## Exercise brief
A verbatim copy of the full data, with no pictures, is the expected answer.

## Source material
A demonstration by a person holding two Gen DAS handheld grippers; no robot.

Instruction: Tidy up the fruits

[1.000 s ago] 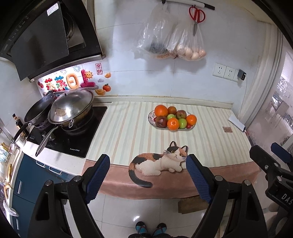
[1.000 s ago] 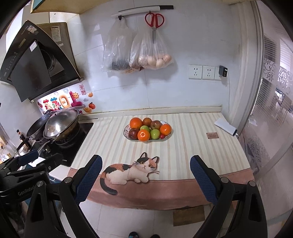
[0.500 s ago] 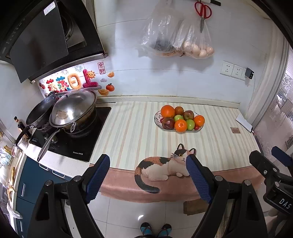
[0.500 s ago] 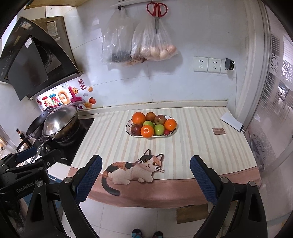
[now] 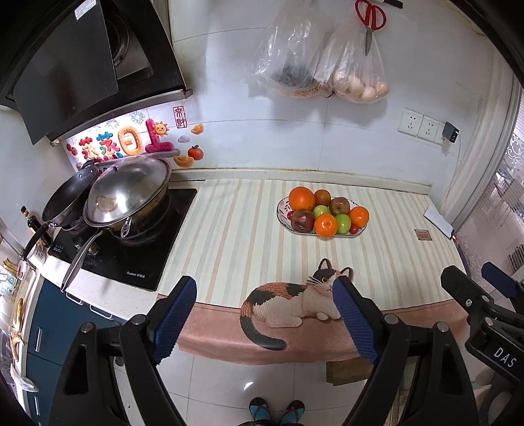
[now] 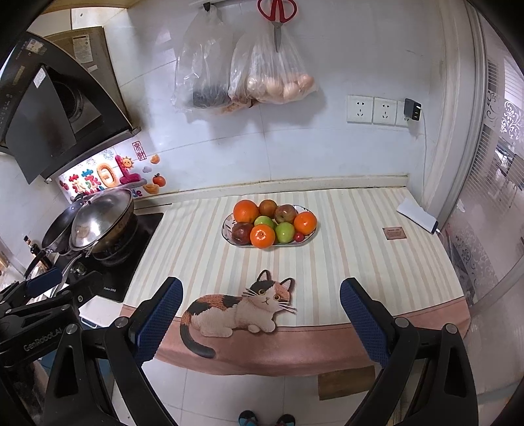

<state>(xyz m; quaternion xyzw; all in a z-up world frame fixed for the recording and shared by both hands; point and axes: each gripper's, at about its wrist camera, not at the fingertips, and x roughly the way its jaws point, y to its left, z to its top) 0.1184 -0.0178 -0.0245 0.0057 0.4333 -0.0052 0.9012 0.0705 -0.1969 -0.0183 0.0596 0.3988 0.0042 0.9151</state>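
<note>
**Fruit plate on the striped counter, both grippers held back from it**

We see the fruit heaped on an oval plate [image 6: 226, 233] that sits toward the back of the striped counter mat [image 6: 344, 255], well apart from the front edge. On it we count a large orange [image 6: 245, 211] at the back left, a second orange [image 6: 262, 236] at the front, a third orange [image 6: 305, 222] at the right, two green apples [image 6: 284, 232], a reddish apple [image 6: 285, 213], a dark, bruised-looking fruit [image 6: 242, 231] at the left and a small red fruit [image 6: 298, 236] at the front right.

Nearer to us, a cat picture [image 6: 239, 308] lies on the mat's front edge, between the plate and our grippers. The left gripper [image 5: 263, 288] is spread wide and holds nothing; it hangs off the counter's front edge above the floor. The right gripper [image 6: 261, 288] is likewise spread wide and empty, also short of the counter.

To the left stands the stove [image 5: 144, 252] with a lidded wok [image 5: 127, 193]. On the wall hang plastic bags [image 6: 249, 65] and red scissors [image 6: 277, 13].
</note>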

## Expected answer
A demonstration by a person holding two Gen DAS handheld grippers; no robot.

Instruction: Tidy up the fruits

[1.000 s ago] 
[1.000 s ago] 
[0.500 s ago] 
[0.500 s ago] 
[now] 
[now] 

<state>(xyz m; quaternion xyzw; all in a z-up world frame fixed for the recording and shared by both hands; point and axes: each gripper's, at about its wrist camera, not at the fingertips, and x roughly the way its jaws point, y to its left, z to its top) 0.1184 -0.0178 -0.0245 0.0057 0.4333 -0.0052 0.9012 0.0705 -0.1969 -0.0183 0.0596 0.3988 0.0042 0.9151</state>
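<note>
**Fruit plate on the striped counter, both grippers held back from it**

We see the fruit heaped on an oval plate [image 6: 226, 233] that sits toward the back of the striped counter mat [image 6: 344, 255], well apart from the front edge. On it we count a large orange [image 6: 245, 211] at the back left, a second orange [image 6: 262, 236] at the front, a third orange [image 6: 305, 222] at the right, two green apples [image 6: 284, 232], a reddish apple [image 6: 285, 213], a dark, bruised-looking fruit [image 6: 242, 231] at the left and a small red fruit [image 6: 298, 236] at the front right.

Nearer to us, a cat picture [image 6: 239, 308] lies on the mat's front edge, between the plate and our grippers. The left gripper [image 5: 263, 288] is spread wide and holds nothing; it hangs off the counter's front edge above the floor. The right gripper [image 6: 261, 288] is likewise spread wide and empty, also short of the counter.

To the left stands the stove [image 5: 144, 252] with a lidded wok [image 5: 127, 193]. On the wall hang plastic bags [image 6: 249, 65] and red scissors [image 6: 277, 13].
</note>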

This exercise requires no further output.